Beckoned by the sound of a familiar voice, Nora lifted her head slightly from its hold in her hands and turned just enough in her seat to face the woman sat at the desk opposite her, whose sickeningly gleeful grin was enough to have Nora ready to rip her hair out.

Straightening, and facing her desk once more, Nora leveled Bonnie a death glare.

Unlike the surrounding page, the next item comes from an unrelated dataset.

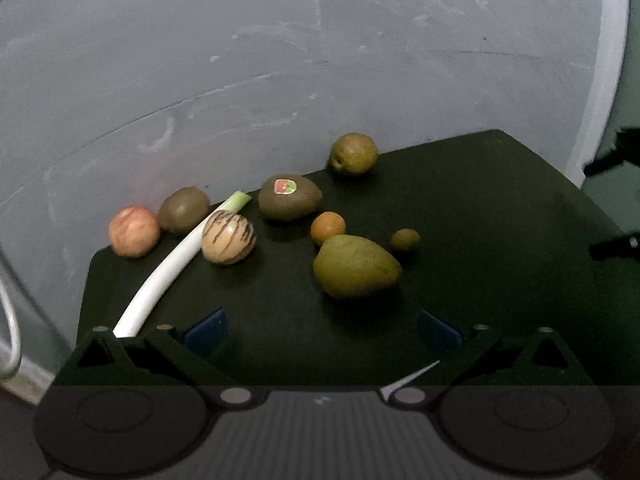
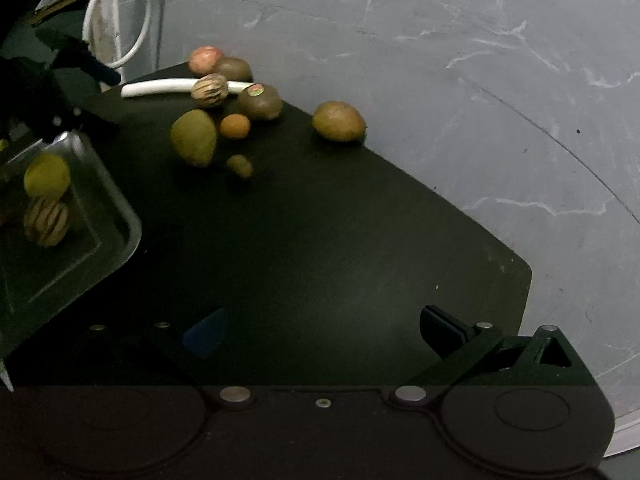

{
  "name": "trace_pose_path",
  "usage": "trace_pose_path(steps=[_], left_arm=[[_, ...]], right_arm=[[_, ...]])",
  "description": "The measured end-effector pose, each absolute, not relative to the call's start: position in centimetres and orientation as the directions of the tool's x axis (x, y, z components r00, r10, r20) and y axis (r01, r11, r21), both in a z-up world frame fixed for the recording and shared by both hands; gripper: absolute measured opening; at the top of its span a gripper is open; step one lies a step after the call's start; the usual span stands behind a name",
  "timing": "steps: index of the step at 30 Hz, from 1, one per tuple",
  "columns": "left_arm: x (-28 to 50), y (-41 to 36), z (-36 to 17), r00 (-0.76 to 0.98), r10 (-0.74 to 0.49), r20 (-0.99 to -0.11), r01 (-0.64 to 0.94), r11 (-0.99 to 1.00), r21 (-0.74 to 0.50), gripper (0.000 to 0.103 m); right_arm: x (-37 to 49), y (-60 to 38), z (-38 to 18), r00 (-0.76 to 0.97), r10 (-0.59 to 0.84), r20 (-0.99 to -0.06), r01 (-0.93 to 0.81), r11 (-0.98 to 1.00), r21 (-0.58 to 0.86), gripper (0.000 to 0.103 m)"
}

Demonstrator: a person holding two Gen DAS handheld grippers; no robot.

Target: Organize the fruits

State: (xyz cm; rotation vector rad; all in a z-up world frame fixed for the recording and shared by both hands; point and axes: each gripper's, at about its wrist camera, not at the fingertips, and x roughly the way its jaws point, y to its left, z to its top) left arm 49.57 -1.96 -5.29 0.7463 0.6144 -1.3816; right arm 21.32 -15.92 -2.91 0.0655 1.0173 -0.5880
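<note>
Fruits lie on a black table (image 1: pixel 460 220). A big green pear-shaped fruit (image 1: pixel 354 266) sits just ahead of my open, empty left gripper (image 1: pixel 322 330). Beyond it are a small orange (image 1: pixel 328 227), a small green fruit (image 1: pixel 405 239), a stickered kiwi (image 1: pixel 289 197), a striped melon (image 1: pixel 228 237), a second kiwi (image 1: pixel 183 209), a peach (image 1: pixel 134 231) and a brown-green fruit (image 1: pixel 354 153). In the right wrist view a metal tray (image 2: pixel 100 240) at the left holds a green fruit (image 2: pixel 47 176) and a striped melon (image 2: pixel 46 222). My right gripper (image 2: pixel 322 330) is open and empty over bare table.
A white leek (image 1: pixel 172 268) lies across the table's left side, under the striped melon. A grey wall (image 1: pixel 280 60) runs right behind the table. White cables (image 2: pixel 116 12) hang at the back left. The left gripper's body (image 2: pixel 48 92) is above the tray.
</note>
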Motion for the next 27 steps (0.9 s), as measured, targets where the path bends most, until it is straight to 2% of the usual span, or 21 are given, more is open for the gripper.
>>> trace_pose_path(steps=[18, 27], left_arm=[[50.5, -4.4, -6.7, -0.021, -0.638, -0.769, 0.896, -0.353, 0.269, 0.102], [51.9, -5.5, -6.8, -0.017, -0.643, -0.766, 0.897, -0.348, 0.272, 0.102]], right_arm=[[29.0, -18.5, -4.4, 0.430, -0.392, -0.813, 0.241, 0.918, -0.315, 0.101], [30.3, -18.9, -5.2, 0.438, -0.404, -0.803, 0.281, 0.910, -0.304, 0.100]])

"Debating on it. I, personally, would love to watch you whack her across the head with a frying pan but I'm afraid I'd be charged as an accomplice and — as much as I do love you — I think I'd rather drown myself than sit in prison with you for the rest of my life."

Bonnie pressed a dramatic hand to her chest, pouting her lips and furrowing her eyebrows as though mortally, emotionally wounded.

"And they say love is dead," She crooned, before proceeding to lean back wistfully in her chair, her eyes trained on the ceiling as though she were inches from death.

"They say romance is dead — love is uncharted territory. There's a difference," Nora pointed out, reluctantly reaching forward to grasp the edge of the top page of the stack between her fingers.

Bonnie's dramatic display ceased at Nora's words, and Bonnie's eyes fell from the ceiling to flatten Nora with a disapproving glower. Nora's gaze dropped from her friend to the waiver sitting on the surface in front of her to avoid the glare being sent in her direction.

"Forgive me if I'm not itching to chart it," the Taylor girl scoffed, before leaning forward to take the page on the top of Nora's pile and setting it on her own desk.

"Not sure if I can forgive you for that, Bon."

"Wanker."

The scratching of Nora's quill against the thick scroll paused as she glanced at Bonnie, the ghost of a smirk tugging on the corner of her mouth.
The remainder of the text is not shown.